FIRST, the bad news. As inconceivable as it might seem to any North East veterans of the bruising 2008/9 relegation battle, Sunderland and Newcastle have conspired to collect fewer points so far this season than they had done after 17 games back then.
Lest we forget, it was a campaign which ended with four managerial changes, a club up for sale, not the slightest whiff of a Cup run and the two teams occupying two of the bottom four places in the Premier League.
For those of you with short memories (or those of you who have chosen to expunge it from your memory banks), it was unremittingly bleak.
Yet Newcastle are two points shy of their 2008/9 pre-Christmas tally (and lower in the table), while Sunderland – though higher in the league – are also running two fewer than their total back then.
For those of us who believed Alan Pardew and Martin O’Neill had ushered in an era when relegation worries were swept to one side in favour of North East dreaming, it is a jarring wake-up call.
We must hope the same uncompromising message is rebounding around the respective dressing rooms too, for on current form both will be sucked into the battle at bottom before the end of the season.
It felt like it was heeded by Newcastle at least on Saturday, when they turned in a defiant second-half display full of brio that warranted reward against Manchester City.

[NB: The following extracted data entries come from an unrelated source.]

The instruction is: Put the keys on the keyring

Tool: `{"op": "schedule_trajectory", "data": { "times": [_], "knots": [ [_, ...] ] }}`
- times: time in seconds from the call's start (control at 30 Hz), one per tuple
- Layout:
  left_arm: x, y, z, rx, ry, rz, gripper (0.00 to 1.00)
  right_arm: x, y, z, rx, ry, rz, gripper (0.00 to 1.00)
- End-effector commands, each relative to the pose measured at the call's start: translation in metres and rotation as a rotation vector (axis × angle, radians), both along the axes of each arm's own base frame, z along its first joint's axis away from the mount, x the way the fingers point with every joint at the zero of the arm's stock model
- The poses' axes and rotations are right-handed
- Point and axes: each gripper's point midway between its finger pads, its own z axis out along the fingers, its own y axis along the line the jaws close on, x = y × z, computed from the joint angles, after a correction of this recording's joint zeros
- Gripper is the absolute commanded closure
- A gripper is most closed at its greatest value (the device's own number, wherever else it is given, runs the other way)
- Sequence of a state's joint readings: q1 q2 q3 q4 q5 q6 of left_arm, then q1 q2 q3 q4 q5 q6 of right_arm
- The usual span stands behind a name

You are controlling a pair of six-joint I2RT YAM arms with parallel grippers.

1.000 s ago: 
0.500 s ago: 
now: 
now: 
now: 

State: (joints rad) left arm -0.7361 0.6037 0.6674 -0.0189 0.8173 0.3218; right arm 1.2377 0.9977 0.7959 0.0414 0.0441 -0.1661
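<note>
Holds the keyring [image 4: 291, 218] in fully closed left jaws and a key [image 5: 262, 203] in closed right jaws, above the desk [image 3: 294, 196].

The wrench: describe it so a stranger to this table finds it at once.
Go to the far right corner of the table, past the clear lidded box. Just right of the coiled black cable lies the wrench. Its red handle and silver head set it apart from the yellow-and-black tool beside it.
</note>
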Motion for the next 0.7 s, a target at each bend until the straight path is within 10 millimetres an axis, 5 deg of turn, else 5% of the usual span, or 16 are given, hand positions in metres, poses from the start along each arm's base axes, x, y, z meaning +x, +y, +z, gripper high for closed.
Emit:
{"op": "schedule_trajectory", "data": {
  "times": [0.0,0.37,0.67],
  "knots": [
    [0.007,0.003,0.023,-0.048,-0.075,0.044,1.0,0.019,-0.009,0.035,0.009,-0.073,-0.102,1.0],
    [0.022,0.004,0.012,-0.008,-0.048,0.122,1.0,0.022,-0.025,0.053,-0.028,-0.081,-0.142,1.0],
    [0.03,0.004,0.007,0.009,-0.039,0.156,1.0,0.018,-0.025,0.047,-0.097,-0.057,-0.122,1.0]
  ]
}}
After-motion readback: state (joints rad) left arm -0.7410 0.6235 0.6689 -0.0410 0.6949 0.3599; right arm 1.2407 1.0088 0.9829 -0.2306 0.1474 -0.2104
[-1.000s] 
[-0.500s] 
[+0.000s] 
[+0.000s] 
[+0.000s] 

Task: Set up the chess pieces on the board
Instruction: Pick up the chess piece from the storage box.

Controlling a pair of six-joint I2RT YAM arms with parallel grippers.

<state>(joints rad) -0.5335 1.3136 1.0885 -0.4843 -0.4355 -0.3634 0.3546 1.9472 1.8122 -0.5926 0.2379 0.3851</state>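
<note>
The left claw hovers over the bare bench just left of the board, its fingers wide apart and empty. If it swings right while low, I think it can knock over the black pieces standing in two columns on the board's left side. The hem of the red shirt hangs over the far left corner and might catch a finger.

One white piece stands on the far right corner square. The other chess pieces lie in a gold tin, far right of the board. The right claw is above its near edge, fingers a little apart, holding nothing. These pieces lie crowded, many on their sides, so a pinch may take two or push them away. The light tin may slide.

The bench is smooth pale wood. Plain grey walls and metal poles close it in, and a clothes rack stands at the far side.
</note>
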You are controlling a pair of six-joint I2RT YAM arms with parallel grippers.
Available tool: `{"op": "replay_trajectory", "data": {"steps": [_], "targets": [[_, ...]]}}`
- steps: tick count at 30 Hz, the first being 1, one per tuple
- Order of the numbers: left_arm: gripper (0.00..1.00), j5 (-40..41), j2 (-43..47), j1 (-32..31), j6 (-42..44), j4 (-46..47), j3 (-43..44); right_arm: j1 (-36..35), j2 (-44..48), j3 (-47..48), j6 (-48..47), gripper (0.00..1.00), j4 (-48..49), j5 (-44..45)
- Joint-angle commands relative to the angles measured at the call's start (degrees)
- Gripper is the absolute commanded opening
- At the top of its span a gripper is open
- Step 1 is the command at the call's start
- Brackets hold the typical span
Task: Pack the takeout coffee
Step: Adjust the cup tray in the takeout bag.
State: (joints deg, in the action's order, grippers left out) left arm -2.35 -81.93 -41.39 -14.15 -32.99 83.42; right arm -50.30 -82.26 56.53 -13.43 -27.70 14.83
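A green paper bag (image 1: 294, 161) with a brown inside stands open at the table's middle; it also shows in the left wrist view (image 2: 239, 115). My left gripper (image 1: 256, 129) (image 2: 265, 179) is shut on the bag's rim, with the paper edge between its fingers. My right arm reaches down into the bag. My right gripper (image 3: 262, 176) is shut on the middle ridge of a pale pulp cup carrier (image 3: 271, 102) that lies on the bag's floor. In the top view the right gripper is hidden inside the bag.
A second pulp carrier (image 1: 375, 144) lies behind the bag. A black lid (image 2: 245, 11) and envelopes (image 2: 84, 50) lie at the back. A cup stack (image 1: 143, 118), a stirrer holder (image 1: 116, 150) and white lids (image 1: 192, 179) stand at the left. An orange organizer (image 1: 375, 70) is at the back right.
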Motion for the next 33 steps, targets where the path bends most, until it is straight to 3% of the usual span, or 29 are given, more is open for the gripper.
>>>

If they play like that consistently in the second half of the season, talk of relegation will sound frankly ridiculous come May.
However, this weekend, in particular, will be critical.
Newcastle welcome a QPR side which, while improving under Harry Redknapp, simply have to be dispatched at St James’ Park while Sunderland travel to Southampton in a game they dare not lose.
A pair of defeats and suddenly the mood will shift dramatically.
Despite those unflattering comparisons with the 2008/9 season, though, there should be greater confidence in the North East our big two will be able to extricate themselves from trouble before long.
Form and results might not support that assertion, but both teams are benefiting from a stability which was notable by its absence four years ago. The first signs of Roy Keane’s revolution unravelling were noticeable in the early days of autumn but not until December did the menacing air around the Stadium of Light turn toxic.
By the time Keane went, Sunderland were 18th and fully embroiled in a battle at the bottom.
He was replaced by the unconvincing Ricky Sbragia, a good man and excellent coach but patently uncomfortable in the manager’s seat.
We sniffed trouble on the horizon, and so it proved.
This time around, there is Martin O’Neill. Everyone knows where they are with the Ulsterman, not least the North East media after Ellis Short’s strident tour of the Stadium of Light press room last week. He is here to stay and that is worth its weight in gold.